When a debtor defaults in South Africa, every creditor faces the same fork in the road: sue for judgment and execute against specific assets, or apply for the debtor’s sequestration under the Insolvency Act 24 of 1936. The question of sequestration vs litigation in South Africa is not academic, it determines how quickly you recover money, what it costs you upfront, how much control you retain over the process, and whether other creditors share in the proceeds. Suppliers, landlords, lenders and in-house recovery teams making this call in 2026 must also account for a line of High Court decisions handed down since 2024 that have tightened the evidentiary bar for provisional sequestration.

This guide sets out both debt recovery options in South Africa, compares them dimension by dimension, and delivers a clear decision framework so you can instruct counsel with confidence.
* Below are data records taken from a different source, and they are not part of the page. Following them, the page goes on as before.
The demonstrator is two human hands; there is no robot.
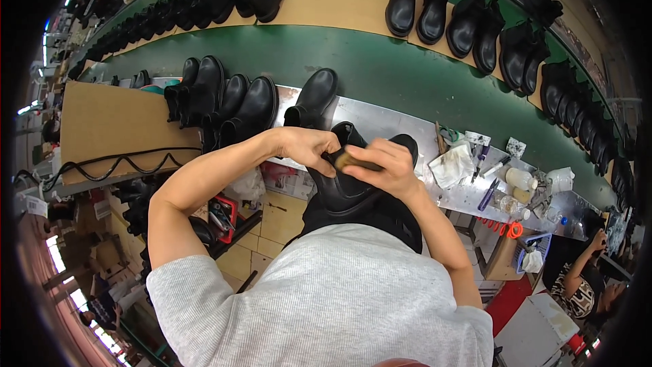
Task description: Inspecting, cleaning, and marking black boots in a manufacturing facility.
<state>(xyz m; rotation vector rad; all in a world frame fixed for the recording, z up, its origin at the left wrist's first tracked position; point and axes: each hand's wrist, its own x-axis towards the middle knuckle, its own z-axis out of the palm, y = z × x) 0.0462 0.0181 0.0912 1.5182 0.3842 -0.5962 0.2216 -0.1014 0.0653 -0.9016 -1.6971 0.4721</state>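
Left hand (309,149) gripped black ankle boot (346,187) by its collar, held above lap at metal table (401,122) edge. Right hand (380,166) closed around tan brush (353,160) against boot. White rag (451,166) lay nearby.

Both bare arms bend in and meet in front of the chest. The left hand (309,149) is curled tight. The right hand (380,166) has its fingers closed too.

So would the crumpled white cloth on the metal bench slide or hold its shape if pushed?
The crumpled white cloth looks limp and folded, so it would probably bunch rather than slide whole. It seems light for its size. The smooth steel bench likely offers little grip.
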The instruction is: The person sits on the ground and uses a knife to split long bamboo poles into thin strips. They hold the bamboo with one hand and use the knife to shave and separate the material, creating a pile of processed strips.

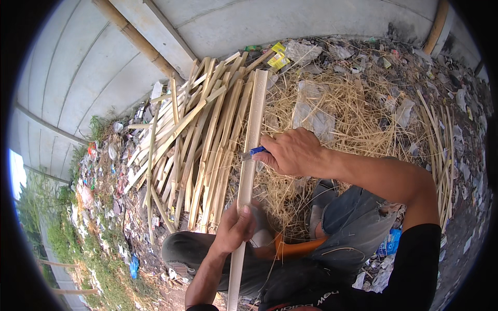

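Observation:
A long pale bamboo strip (251,140) runs from my lap up toward the wall. My left hand (234,227) is closed around its lower part, thumb lying along the strip. My right hand (290,152) grips a small knife with a blue handle (254,152), its blade set against the strip's right edge about halfway up. My knees in grey trousers frame the strip's lower end.
A heap of split bamboo strips (197,140) lies left of the held strip. Dry straw and shavings (337,114) with plastic litter cover the ground to the right. A concrete wall (218,20) stands behind. Weeds and rubbish (98,207) line the left.

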Tool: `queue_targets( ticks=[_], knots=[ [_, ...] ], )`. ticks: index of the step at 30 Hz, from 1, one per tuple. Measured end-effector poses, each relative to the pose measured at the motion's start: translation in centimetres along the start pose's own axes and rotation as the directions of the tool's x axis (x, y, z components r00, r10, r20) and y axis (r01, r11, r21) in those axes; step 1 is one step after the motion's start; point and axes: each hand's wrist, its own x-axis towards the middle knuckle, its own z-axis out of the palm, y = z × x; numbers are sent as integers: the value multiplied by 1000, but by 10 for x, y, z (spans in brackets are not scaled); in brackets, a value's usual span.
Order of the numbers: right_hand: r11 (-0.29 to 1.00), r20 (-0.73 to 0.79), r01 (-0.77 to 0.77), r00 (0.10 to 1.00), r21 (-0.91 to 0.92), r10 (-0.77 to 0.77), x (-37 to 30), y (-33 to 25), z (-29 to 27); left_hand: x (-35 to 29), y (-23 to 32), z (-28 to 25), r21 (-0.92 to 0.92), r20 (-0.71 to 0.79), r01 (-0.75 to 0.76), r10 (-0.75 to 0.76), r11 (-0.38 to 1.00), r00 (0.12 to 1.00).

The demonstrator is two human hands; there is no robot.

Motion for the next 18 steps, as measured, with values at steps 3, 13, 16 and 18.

Option A, Civil Litigation: Suing for Judgment and Execution

Civil litigation is the default creditor enforcement option. The creditor issues summons, proves its claim at trial (or obtains default or summary judgment), and then enforces the court order through writs of execution, attachment of assets and garnishee orders against third parties who owe the debtor money.

When to Use Litigation

  • Liquidated money claim. You hold a signed acknowledgement of debt, dishonoured cheque, or contract with a clear outstanding balance.
  • Identifiable assets. You know the debtor owns immovable property, bank accounts or receivables that a sheriff can attach.
  • Debtor appears solvent. There is no wider evidence of insolvency, the debtor simply refuses to pay.
  • You are the sole or principal creditor. You do not want your recovery diluted by other claimants in an insolvency distribution.

Key Procedural Milestones

The litigation path follows a well-trodden sequence: letter of demand → issue summons → service → plea or default → trial or summary judgment application → court order → writ of execution → sheriff attachment or garnishee order. For a straightforward liquidated claim where the debtor does not defend, summary judgment can be obtained within a few weeks to a few months. Contested matters take longer, but the creditor retains control of the pace and scope of enforcement.

Typical Evidence Needed

A creditor pursuing civil litigation needs the underlying agreement or proof of debt, proof of delivery or performance, demand correspondence and calculation of the outstanding balance. The standard of proof is the ordinary civil standard, a balance of probabilities, and the rules of evidence are well established. Costs are largely predictable: court filing fees, attorney-and-own-client or party-and-party costs, and sheriff’s charges for execution. If the creditor succeeds, a substantial portion of those costs is recoverable from the debtor.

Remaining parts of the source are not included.